The interpleaded parties all trace their mineral rights claims to J. Ira Phelps. All acknowledge that J. Ira Phelps owned the land but that his title was not of record when he conveyed it on January 30, 1919, to J. G. Matthews. That conveyance was by warranty deed, and it provided “[a] 11 mineral rights reserved on above [d]escribed [l]ands.” Matthews, on October 8, 1919, conveyed the land to Walter Dumas by warranty deed providing “[t]his deed covers and embraces 1/16 of all oil and gas royalties.”

On January 25,1920, J. Ira Phelps brought suit to quiet title in himself of all the mineral interest in the land. He alleged he had reserved all of it and that Matthews and Dumas were claiming to own it. Matthews and Dumas answered, contending that J. Ira Phelps’s deed to Matthews had conveyed one-eighth of the mineral rights in the land. They counterclaimed against J. Ira Phelps, seeking reformation of the deed from J. Ira Phelps to Matthews to reflect that J. Ira Phelps had conveyed one-eighth of the mineral interest to Matthews, reserving seven-eighths for himself. No lis pendens notice was filed.

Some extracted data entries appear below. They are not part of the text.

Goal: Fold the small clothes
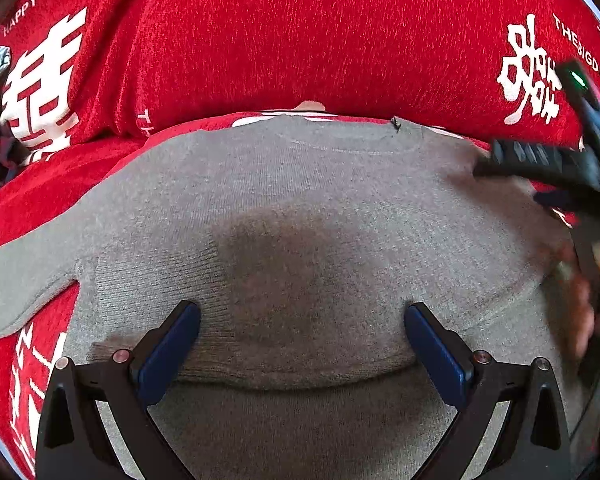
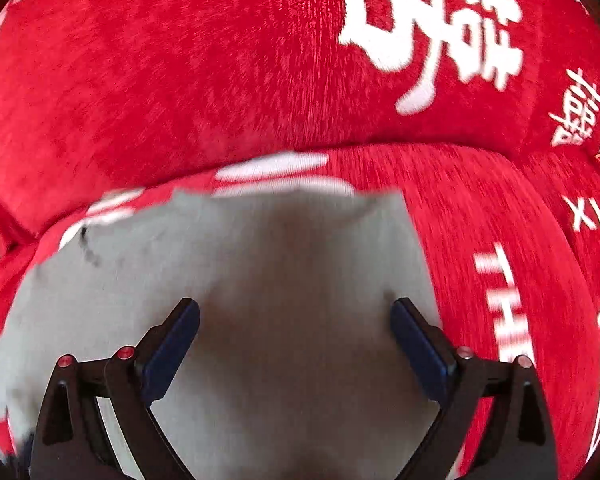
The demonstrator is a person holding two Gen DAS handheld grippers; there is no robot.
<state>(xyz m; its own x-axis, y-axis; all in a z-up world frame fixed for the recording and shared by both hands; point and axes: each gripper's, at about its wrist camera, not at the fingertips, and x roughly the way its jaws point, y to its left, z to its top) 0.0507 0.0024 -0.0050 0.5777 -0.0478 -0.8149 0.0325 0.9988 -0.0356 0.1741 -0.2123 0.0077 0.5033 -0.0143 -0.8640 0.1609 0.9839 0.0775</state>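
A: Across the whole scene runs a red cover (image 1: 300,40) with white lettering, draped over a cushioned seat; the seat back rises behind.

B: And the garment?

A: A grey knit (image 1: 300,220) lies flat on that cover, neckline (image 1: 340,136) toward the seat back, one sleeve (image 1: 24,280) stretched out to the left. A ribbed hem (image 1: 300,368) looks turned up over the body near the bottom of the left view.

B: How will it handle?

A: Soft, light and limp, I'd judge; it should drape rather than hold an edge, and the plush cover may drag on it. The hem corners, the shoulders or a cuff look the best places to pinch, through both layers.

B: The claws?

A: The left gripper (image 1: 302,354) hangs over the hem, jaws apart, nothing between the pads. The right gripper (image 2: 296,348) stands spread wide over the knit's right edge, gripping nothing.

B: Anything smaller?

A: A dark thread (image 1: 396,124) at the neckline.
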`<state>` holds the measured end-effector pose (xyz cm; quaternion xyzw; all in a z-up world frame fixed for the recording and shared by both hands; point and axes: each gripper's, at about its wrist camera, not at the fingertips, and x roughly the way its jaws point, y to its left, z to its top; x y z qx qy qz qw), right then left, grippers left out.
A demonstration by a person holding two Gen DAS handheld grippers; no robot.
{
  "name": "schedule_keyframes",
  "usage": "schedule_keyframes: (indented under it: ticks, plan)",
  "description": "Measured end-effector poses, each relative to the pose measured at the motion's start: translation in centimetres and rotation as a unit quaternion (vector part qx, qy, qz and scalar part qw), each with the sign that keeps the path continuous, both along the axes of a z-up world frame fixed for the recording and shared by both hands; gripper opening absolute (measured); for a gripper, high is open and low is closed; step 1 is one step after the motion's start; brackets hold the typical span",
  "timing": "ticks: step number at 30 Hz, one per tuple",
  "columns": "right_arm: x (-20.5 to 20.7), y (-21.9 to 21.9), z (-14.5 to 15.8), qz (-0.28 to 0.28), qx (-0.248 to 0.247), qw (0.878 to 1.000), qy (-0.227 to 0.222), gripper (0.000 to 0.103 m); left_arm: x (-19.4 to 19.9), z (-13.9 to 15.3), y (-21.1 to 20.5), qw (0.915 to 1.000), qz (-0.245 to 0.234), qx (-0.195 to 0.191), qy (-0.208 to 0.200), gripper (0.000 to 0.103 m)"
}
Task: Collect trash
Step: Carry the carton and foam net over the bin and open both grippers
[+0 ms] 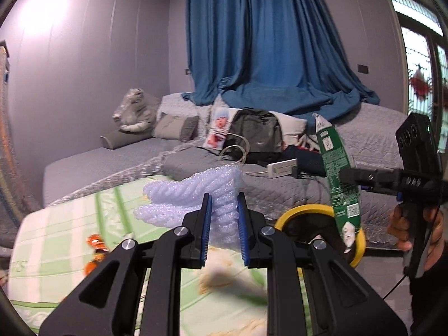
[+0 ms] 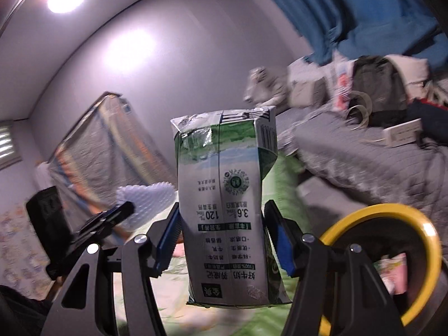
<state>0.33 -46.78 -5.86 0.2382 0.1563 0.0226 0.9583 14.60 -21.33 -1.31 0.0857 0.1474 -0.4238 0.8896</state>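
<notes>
Between right claw pads, milk carton

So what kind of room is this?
Most likely a bedroom: a wide bed under a grey quilted cover, grey pillows against the wall, and a long blue curtain hanging behind.

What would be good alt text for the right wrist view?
The right hand-held gripper clamps a flattened green-and-white milk carton. A yellow-rimmed bin is at lower right, with a grey bed behind.
</notes>
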Motion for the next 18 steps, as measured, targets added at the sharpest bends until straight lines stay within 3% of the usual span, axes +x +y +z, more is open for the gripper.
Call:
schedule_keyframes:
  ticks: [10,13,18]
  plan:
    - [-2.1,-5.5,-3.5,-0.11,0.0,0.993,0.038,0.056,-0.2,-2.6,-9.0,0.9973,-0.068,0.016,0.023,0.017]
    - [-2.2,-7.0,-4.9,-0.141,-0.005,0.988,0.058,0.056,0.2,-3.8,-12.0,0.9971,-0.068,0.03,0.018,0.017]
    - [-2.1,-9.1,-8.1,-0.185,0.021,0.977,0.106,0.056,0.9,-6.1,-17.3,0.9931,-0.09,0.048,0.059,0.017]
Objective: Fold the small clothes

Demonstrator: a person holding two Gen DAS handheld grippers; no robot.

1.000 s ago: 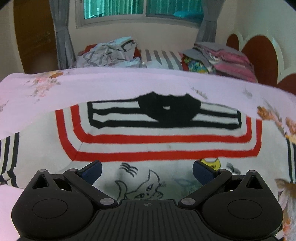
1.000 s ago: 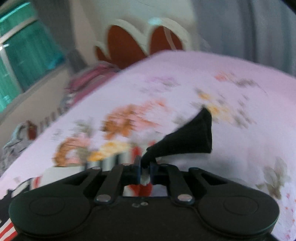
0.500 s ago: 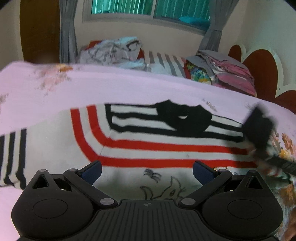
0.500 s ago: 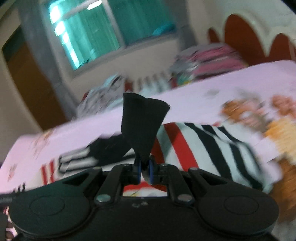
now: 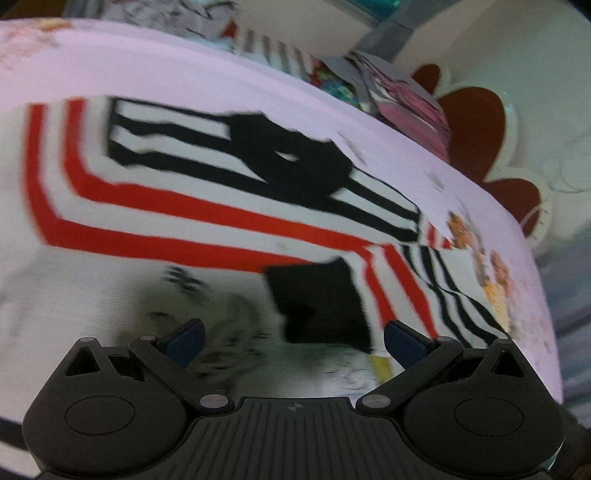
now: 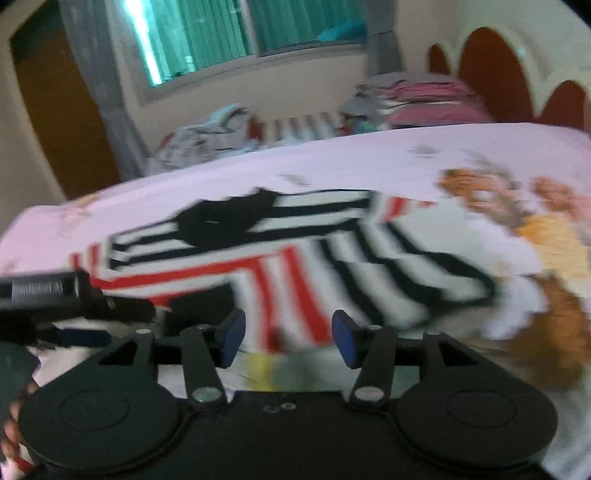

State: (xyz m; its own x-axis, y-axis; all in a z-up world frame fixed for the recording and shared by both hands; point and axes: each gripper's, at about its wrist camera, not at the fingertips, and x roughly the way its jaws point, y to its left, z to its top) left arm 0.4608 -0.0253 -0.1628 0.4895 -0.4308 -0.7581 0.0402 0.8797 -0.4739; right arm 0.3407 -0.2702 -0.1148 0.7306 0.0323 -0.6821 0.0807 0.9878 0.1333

While the litigation between J. Ira Phelps and Matthews and Dumas was in progress, Dumas, on April 2, 1921, conveyed the land to D. D. Goode by warranty deed. Goode intervened in the quiet title litigation on June 16,1921, joining in the contention of Matthews and Dumas and claiming to own the surface and one-eighth of all the oil and gas mineral rights. However, on January 12, 1922, Goode amended his pleading to claim that J. Ira Phelps’s attempted reservation of the mineral rights had been wholly ineffective because of a conflict between the granting clause and the habendum clause of the deed from J. Ira Phelps to Matthews. Goode’s argument prevailed, and thus the chancery court quieted title to the surface and all minerals in Goode on January 26, 1922.

Between the time J. Ira Phelps commenced his quiet title action against Matthews and Dumas and the time of the decision quieting the title to the surface and minerals in Goode, J. Ira Phelps made three fractional royalty conveyances; one to F. J. Crump, one to F. J. Hearn, and one to W. J. Ware.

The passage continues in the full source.